Friday The Thirteenth. Ooh Scary – 13 April 2018

Today we took the train in to Glasgow.

Scamp offered to drive us to the station, partly because it was easy to park and partly because we are hoping to go to Kilmarnock tomorrow to visit an old friend and I will be driving. Parked, walked smartly to the station and the train drove in just as we reached the platform. That was nice.

We walked down through George Square and that’s where I saw the seagulls (aka Shitehawks) having a food fight. Too good an opportunity to miss, so I grabbed a few shots. The Teazer excels in low grey light, low contrast light. It’s not so good now in bright contrasty conditions. That’s because it’s always in my jacket pocket with all the lint and oos (Remember oos? It’s a gran word for dust and wool fibres. It’s got a hard ’S’ at the end not like ooze more like the ’S’ in keys.). Oos. Try to find some today and say the word. Remember the word. Some words shouldn’t be left to die. But I digress. The oos gets into the lens and causes flare in the photos. Today the Teazer had no problem with the soft, flat, grey light.

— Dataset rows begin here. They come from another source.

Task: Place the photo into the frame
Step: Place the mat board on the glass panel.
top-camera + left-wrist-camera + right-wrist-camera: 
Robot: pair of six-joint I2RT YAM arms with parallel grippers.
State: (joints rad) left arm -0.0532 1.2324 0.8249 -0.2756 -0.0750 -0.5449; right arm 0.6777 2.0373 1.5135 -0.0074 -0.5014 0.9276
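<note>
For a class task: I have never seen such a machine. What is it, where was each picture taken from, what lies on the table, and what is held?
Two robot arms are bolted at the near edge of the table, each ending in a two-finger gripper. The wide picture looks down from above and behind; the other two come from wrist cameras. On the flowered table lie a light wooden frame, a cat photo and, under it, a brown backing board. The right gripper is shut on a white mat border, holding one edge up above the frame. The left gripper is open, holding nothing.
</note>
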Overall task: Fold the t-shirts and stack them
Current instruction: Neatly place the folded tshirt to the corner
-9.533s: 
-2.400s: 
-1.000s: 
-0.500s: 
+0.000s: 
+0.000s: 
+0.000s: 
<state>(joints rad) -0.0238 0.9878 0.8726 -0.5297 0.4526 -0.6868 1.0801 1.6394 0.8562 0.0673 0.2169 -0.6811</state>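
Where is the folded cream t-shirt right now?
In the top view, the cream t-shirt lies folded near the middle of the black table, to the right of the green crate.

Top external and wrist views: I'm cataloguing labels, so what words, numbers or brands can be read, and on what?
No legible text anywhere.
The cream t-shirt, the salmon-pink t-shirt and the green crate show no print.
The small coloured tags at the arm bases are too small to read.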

As we walked down the same streets as we walk on a Wednesday I realised that we hadn’t practised our ballroom steps as we should have. Must get some practise done at the weekend. I refuse to have another disaster Wednesday. Scamp was heading for M&S and we went in through the side door. I told her I’d go to Millers in Stockwell Street and meet her in ten minutes. When I went to leave by the front door, Wow! There were hundreds of people milling around on Argyle Street. No, not a hyperbole, there must have been at least 200 people there and they were walking en mass up Stockwell Street, something was up. Then I noticed that one building and a shop were being evacuated across the street. There were people with clipboards, people with coloured paddles organising other folk into manageable groups and checking off names. I went back in and phoned Scamp to tell her, just in case M&S were going to follow suit when all the folk started to walk back to the building they’d recently exited. No fire engine, no police cars or ambulances. No sirens. Either it was a false alarm or today, Friday 13th, had been chosen as a safety drill by someone with a sense of humour. By the time Scamp appeared, none of the two hundred odd folk were to be seen. Weird.

Went along to Paesano and had a pizza lunch. We both had the customised pizzas we’d discussed the last time we were in Paesano and both agreed the customising is the way to go in future.

While Scamp was in a shop in Bucky Street I grabbed the shot of the bloke on the phone, talking to his Boss!!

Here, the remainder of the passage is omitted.